= Beth Fisher (field hockey) =

Welsh sportswoman

Beth Fisher is a Welsh sports reporter, presenter and a former field hockey international athlete for Wales. She earned 44 caps during her hockey career and is a vocal advocate for LGBT rights.

== Career ==

=== Hockey career ===
Fisher was inspired to play field hockey by her PE teacher, Tanni Grey-Thompson, who competed in the 1998 Commonwealth Games. She was selected for Wales under-16s team. Fisher made her senior debut in 2002. She has previously played for Swansea Hockey Club.

Due to an injury Fisher was unable to participate in the 2014 Commonwealth Games.

In 2015, Fisher became the first LGBT Sport Cymru Ambassador. She became the face of Hockey Wales 2015 #Hocktober campaign, which aimed to promote inclusivity in the Welsh hockey scene. The campaign was popular, with Hockey Wales running out of rainbow laces in within its first week.

In December 2016, Fisher was featured as one of BBC's 100 Women.

Fisher earned 44 caps during her hockey career.

=== Post hockey ===
In May 2019 Fisher joined ITV Cymru Wales as their on air sports reporter. In 2022 Fisher left ITV and began working as a freelancer. Fisher also began working with BBC Wales in 2019, providing commentary for men's football.

Fisher has been vocal about LGBT rights after realising she was a lesbian aged 14 and coming out to her mum when she was 22. She is an ambassador for LGBT+ Sport Cymru and Pride Cymru. In 2015 she served as a board member of Welsh Cycling. Fisher has also previously held roles with Wales Netball, Hockey Wales, and Welsh Gymnastics. In 2020 she became a Stonewall Sports Champion. She has previously called the decision to hold the 2022 FIFA World Cup in Qatar "heartbreaking" and her "worst nightmare", due to their poor record on LGBT rights.

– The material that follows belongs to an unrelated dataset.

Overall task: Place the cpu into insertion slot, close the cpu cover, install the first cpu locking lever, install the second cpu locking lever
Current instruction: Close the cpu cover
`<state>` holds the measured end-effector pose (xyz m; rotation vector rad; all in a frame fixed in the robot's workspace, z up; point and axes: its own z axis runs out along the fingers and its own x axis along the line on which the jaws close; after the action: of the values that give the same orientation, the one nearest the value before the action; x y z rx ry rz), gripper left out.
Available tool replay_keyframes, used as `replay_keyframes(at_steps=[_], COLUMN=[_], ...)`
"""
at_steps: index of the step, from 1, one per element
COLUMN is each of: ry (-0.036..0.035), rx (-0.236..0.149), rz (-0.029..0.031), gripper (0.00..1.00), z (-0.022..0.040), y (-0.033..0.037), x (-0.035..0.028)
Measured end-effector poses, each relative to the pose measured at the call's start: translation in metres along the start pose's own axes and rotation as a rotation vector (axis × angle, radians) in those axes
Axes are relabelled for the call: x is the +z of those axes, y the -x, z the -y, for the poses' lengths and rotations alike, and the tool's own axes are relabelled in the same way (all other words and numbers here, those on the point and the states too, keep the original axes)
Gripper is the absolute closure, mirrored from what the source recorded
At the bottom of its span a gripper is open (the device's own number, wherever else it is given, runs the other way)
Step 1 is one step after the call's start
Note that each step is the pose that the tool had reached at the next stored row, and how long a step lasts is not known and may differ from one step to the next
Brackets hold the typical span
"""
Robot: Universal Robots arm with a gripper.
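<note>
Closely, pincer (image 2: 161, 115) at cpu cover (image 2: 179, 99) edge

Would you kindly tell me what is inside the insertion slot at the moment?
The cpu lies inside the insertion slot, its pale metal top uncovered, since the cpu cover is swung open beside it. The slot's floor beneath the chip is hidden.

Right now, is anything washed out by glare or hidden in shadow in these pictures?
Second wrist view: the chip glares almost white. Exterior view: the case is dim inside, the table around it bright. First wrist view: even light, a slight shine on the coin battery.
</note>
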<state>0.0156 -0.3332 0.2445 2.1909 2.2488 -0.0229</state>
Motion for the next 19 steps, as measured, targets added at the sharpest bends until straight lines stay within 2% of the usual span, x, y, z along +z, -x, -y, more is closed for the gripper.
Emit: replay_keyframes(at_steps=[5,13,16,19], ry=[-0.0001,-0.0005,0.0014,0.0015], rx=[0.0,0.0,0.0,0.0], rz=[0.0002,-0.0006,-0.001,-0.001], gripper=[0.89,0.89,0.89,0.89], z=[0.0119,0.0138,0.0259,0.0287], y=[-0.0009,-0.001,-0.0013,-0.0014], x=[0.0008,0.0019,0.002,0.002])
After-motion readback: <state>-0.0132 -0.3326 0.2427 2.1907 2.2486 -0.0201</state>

In 2022 she became an honorary fellow at Cardiff University and was part of the jury for the 2022 Ballon d'Or Féminin. Fisher was also listed in Wales Online's 2022 Pinc List.

== Personal life ==
Fisher attended Howell's School, Llandaff and studied Sport & Physical Education at Cardiff Metropolitan University.

Fisher began dating Anita Asante in 2019 and the couple married in January 2023. In February 2023 they announced they were expecting a baby. Discussing the pregnancy later, Asante explained that the couple waited until she had retired from football, so the IVF medication wouldn't disrupt her career. Fisher carried the baby, giving birth in June 2023.